*YOUR GOAL*. Restate the listing exactly.

*DATASET CONTENT*.
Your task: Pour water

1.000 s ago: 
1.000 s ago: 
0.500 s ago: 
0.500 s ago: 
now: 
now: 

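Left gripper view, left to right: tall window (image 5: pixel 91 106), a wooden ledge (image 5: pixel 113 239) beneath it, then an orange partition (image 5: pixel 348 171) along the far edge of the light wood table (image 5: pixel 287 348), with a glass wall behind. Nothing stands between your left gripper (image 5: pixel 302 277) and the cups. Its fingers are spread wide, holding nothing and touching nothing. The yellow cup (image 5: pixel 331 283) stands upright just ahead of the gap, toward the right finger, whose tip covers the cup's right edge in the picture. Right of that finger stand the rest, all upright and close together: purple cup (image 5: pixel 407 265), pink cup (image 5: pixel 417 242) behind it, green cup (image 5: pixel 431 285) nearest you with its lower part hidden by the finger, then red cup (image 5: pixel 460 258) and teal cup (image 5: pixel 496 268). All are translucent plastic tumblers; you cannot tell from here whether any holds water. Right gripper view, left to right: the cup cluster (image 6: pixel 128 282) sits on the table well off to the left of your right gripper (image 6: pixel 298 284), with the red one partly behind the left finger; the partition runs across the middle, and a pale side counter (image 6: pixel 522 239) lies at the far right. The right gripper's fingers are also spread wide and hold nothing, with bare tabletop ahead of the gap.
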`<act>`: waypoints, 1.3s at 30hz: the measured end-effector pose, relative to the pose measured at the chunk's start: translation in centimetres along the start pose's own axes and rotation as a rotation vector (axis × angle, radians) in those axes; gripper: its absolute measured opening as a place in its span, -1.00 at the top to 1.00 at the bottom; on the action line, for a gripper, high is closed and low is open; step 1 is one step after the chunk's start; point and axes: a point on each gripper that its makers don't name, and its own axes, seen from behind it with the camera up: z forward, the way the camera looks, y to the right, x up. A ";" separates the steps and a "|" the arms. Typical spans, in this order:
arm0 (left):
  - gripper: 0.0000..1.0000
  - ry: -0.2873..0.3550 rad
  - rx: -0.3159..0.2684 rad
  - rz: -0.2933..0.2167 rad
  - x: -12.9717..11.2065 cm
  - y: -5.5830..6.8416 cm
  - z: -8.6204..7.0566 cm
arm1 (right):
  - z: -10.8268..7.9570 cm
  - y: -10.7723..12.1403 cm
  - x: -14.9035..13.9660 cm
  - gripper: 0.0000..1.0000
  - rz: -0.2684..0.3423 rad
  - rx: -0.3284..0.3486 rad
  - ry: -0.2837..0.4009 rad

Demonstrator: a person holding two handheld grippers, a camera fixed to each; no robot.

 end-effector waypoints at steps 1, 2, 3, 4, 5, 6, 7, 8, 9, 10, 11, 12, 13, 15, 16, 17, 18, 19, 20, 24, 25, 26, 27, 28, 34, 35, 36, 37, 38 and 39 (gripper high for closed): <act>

*TASK ANSWER*.
Your task: Pour water

1.000 s ago: 
1.000 s ago: 
0.500 s ago: 
0.500 s ago: 
now: 
now: 

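Left gripper view, left to right: tall window (image 5: pixel 91 106), a wooden ledge (image 5: pixel 113 239) beneath it, then an orange partition (image 5: pixel 348 171) along the far edge of the light wood table (image 5: pixel 287 348), with a glass wall behind. Nothing stands between your left gripper (image 5: pixel 302 277) and the cups. Its fingers are spread wide, holding nothing and touching nothing. The yellow cup (image 5: pixel 331 283) stands upright just ahead of the gap, toward the right finger, whose tip covers the cup's right edge in the picture. Right of that finger stand the rest, all upright and close together: purple cup (image 5: pixel 407 265), pink cup (image 5: pixel 417 242) behind it, green cup (image 5: pixel 431 285) nearest you with its lower part hidden by the finger, then red cup (image 5: pixel 460 258) and teal cup (image 5: pixel 496 268). All are translucent plastic tumblers; you cannot tell from here whether any holds water. Right gripper view, left to right: the cup cluster (image 6: pixel 128 282) sits on the table well off to the left of your right gripper (image 6: pixel 298 284), with the red one partly behind the left finger; the partition runs across the middle, and a pale side counter (image 6: pixel 522 239) lies at the far right. The right gripper's fingers are also spread wide and hold nothing, with bare tabletop ahead of the gap.
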`<act>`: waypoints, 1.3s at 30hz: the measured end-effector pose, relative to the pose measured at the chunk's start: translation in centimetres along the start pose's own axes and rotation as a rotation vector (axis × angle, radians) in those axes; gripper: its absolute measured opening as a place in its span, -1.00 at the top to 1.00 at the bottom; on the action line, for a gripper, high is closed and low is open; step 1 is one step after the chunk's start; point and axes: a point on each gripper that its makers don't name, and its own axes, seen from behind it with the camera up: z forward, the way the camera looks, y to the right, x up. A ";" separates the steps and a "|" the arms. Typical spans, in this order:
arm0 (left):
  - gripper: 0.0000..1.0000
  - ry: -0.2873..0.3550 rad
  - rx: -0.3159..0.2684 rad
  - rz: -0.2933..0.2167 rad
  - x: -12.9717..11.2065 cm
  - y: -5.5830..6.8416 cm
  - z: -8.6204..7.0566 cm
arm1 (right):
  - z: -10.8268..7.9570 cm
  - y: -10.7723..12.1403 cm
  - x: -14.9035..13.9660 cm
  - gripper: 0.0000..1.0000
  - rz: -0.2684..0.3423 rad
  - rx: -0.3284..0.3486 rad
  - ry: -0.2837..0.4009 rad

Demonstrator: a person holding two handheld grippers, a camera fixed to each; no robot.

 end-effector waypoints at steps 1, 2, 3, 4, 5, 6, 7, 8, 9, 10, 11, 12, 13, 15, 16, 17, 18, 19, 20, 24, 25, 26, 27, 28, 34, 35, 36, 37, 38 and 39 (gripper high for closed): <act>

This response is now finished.